In [1]:
import matplotlib.pyplot as plt
%matplotlib inline
import matplotlib_inline
matplotlib_inline.backend_inline.set_matplotlib_formats('svg')
import seaborn as sns
sns.set_context("paper")
sns.set_style("ticks")

# Training a neural network

This tutorial will show how to set up neural network training in a stateful way.
Why stateful? Because we want to be able to pause training, save the model, and resume training later.
This is especially valuable when training expensive models on large datasets, where you don't want to lose training progress if something goes wrong.

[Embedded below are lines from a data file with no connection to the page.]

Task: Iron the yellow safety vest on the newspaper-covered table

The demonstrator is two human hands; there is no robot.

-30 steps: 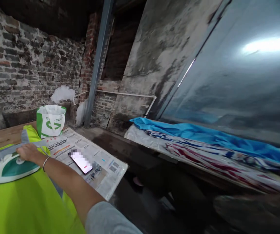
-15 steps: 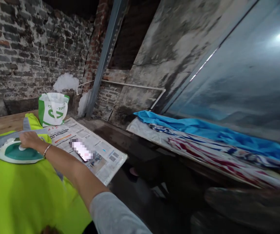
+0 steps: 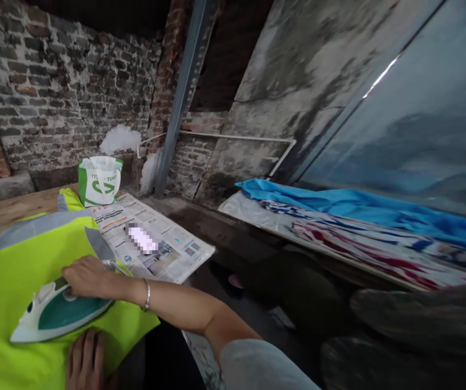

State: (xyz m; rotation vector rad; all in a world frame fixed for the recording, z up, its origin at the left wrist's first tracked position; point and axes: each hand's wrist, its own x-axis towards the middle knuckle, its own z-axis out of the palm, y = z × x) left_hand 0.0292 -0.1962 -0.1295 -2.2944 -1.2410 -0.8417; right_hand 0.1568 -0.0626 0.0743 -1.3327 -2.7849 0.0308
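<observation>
My right hand [image 3: 89, 277], with a bracelet at the wrist, is closed around the handle of a white and teal clothes iron [image 3: 72, 314]. The iron's tip points left, and its base rests on a bright yellow-green safety vest [image 3: 33, 254] with grey reflective strips. Just below the iron, at the bottom of the view, my left hand [image 3: 86, 357] lies on the vest with its fingers stretched out. The vest is spread over the table, and part of it runs out of view at the left.
Beyond the vest stands a white and green bag [image 3: 100, 181]. A newspaper sheet [image 3: 188, 260] covers the table's right part, with a blurred phone-like object [image 3: 142, 239] on it. Blue cloth [image 3: 338, 201] and striped cloth [image 3: 358, 254] lie on a surface at the right.
The iron and my right hand have come back towards me over the vest. My left hand has come into view at the bottom. The camera has turned slightly left.
</observation>
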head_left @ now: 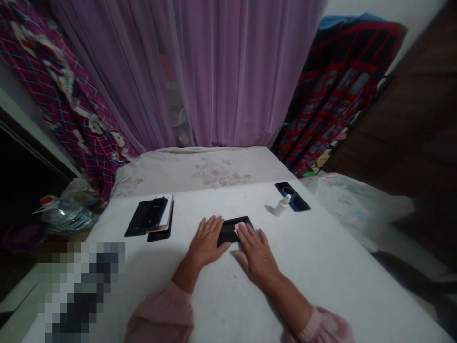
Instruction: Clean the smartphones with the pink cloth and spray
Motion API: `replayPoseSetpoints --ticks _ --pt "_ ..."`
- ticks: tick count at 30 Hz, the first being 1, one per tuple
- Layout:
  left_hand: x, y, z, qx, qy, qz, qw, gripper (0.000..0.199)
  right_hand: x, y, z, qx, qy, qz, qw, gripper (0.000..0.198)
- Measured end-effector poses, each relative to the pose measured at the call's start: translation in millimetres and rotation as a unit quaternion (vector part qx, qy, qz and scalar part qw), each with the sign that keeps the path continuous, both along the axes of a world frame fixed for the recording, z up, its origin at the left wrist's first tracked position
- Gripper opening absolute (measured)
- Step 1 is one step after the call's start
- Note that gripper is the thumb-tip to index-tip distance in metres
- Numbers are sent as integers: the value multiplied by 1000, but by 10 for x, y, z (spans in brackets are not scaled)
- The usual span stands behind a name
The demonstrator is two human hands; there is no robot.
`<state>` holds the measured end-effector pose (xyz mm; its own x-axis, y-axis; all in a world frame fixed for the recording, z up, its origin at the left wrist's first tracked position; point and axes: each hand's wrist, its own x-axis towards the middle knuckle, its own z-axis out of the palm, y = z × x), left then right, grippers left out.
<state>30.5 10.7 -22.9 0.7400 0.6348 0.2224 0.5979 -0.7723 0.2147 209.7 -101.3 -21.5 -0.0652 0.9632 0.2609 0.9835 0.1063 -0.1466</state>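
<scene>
A black phone (228, 232) lies flat on the white-covered table, its long side running left to right. My left hand (207, 239) rests over its left end, with the thumb along the near edge and the fingers over the far side. On the phone's right part, my right hand (255, 250) presses a small pink cloth (240, 226) under its fingertips. Much of the cloth and both ends of the phone are hidden by my hands. A small white bottle (282, 206) stands upright, beyond and to the right of my right hand.
Behind the bottle lies a dark blue phone-sized panel (299, 201) with a round mark. Several phones and dark cases (156, 214) are piled at the left. A purple curtain (228, 71) hangs behind the table (228, 305). Plastic water bottles (67, 212) sit off its left side.
</scene>
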Motion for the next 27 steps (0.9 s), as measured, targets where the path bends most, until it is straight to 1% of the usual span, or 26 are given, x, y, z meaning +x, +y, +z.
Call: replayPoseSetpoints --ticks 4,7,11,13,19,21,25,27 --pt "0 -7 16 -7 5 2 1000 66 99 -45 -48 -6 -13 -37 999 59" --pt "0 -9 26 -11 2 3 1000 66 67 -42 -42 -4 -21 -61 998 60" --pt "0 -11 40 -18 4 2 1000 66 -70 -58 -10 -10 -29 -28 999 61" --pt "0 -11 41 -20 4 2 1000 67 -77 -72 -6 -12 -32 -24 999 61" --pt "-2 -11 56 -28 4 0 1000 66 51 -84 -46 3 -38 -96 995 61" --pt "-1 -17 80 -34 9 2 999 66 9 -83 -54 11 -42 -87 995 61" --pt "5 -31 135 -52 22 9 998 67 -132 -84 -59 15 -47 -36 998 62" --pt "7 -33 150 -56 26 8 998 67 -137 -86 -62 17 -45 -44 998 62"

## Generating the training objects

We will use a factory pattern to generate the training objects (e.g. model, optimizer, loss function, dataloader, etc).

In [2]:
from ml_templates.state_evolution.train_with_checkpoints import (
    state_factory, 
    read_yaml,
    run_training
)

The callable `state_factory` is the factory that generates stuff.
You tell it the type of object you want (as a `str`) as well as any hyperparameters.
It will then return an instance of that object.

Note that factories can have subfactories. That is actually what we have done here. Check out the `state_factory` module to see the implementation details.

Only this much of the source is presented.